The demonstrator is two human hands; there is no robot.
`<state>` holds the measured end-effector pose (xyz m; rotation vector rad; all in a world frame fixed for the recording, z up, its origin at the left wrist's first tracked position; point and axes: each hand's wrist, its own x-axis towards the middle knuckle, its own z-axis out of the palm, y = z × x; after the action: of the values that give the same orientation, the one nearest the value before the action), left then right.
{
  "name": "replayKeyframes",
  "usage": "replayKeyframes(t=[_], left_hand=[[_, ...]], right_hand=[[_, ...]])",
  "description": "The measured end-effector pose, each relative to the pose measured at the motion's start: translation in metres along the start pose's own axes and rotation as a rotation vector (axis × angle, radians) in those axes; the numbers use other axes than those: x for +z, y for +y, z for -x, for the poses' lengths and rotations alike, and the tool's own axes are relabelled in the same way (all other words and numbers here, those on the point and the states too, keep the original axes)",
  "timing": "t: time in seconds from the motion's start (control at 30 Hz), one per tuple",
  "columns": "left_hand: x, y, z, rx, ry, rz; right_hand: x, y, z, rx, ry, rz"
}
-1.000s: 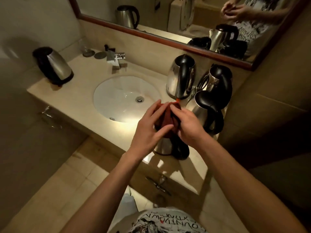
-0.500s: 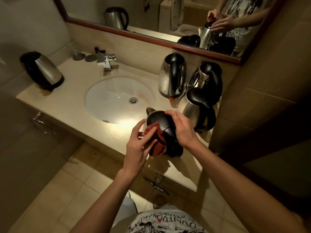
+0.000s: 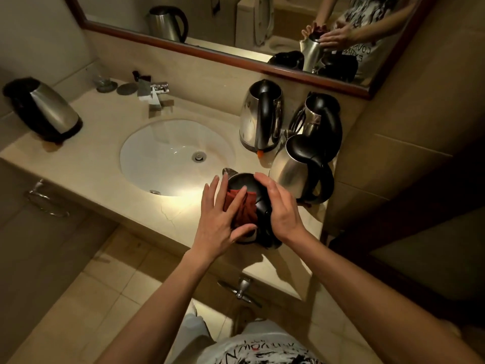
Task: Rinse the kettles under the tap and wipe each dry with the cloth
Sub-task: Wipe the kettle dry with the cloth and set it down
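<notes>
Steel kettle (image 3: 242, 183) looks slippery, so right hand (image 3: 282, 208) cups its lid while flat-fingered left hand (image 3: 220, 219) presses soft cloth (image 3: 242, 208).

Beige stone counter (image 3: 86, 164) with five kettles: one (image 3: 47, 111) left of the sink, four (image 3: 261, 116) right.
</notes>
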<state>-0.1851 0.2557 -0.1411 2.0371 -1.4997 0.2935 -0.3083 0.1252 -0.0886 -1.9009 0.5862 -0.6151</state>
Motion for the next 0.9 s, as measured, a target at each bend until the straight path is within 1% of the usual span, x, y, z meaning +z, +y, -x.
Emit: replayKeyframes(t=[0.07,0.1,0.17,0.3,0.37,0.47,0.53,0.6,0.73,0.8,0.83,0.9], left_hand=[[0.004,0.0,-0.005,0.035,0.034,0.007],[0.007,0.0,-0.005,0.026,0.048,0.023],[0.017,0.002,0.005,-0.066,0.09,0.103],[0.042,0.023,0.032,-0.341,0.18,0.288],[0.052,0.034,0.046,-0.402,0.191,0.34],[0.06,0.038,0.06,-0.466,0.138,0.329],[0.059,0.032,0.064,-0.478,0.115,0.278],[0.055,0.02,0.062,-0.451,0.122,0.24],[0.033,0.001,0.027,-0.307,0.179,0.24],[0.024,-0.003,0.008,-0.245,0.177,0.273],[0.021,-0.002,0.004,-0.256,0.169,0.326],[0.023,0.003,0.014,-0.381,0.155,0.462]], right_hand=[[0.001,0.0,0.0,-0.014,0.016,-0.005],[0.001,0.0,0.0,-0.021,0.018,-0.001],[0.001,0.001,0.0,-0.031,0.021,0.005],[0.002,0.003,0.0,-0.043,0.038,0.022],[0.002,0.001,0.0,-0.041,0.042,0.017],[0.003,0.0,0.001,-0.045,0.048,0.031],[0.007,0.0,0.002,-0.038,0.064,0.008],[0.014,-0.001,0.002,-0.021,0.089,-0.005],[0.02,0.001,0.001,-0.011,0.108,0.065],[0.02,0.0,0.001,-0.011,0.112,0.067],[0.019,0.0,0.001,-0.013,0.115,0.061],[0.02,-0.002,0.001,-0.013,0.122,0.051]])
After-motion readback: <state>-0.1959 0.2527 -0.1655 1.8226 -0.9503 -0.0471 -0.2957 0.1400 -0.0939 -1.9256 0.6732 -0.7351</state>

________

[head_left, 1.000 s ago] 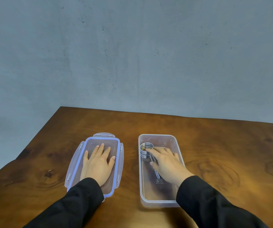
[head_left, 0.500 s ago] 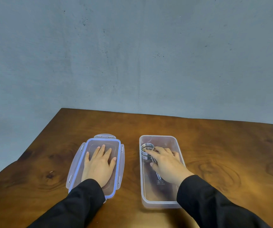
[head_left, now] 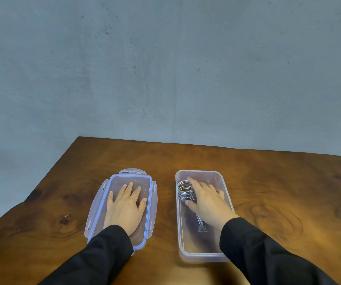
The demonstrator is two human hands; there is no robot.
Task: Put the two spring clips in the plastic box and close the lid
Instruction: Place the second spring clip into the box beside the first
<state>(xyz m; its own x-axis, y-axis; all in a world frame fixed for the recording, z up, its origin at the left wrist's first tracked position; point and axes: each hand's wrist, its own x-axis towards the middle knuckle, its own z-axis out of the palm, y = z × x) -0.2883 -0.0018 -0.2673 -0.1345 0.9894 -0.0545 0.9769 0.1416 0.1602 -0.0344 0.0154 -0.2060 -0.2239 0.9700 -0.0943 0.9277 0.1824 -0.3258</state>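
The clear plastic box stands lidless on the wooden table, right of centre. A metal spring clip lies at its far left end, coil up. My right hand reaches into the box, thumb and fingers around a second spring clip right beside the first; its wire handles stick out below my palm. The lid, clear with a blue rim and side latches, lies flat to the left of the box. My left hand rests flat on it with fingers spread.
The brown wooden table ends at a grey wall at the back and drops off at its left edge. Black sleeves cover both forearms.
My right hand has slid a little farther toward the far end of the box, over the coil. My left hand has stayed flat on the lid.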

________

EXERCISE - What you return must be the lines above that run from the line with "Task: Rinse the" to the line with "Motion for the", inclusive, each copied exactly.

ANSWER SPACE -
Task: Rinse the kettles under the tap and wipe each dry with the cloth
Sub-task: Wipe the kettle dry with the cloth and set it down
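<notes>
Steel kettle (image 3: 242, 183) looks slippery, so right hand (image 3: 282, 208) cups its lid while flat-fingered left hand (image 3: 220, 219) presses soft cloth (image 3: 242, 208).

Beige stone counter (image 3: 86, 164) with five kettles: one (image 3: 47, 111) left of the sink, four (image 3: 261, 116) right.
</notes>
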<state>-0.1851 0.2557 -0.1411 2.0371 -1.4997 0.2935 -0.3083 0.1252 -0.0886 -1.9009 0.5862 -0.6151</state>
Motion for the next 0.9 s, as measured, a target at each bend until the straight path is within 1% of the usual span, x, y, z meaning +z, +y, -x.

Nothing more remains to be done for this exercise.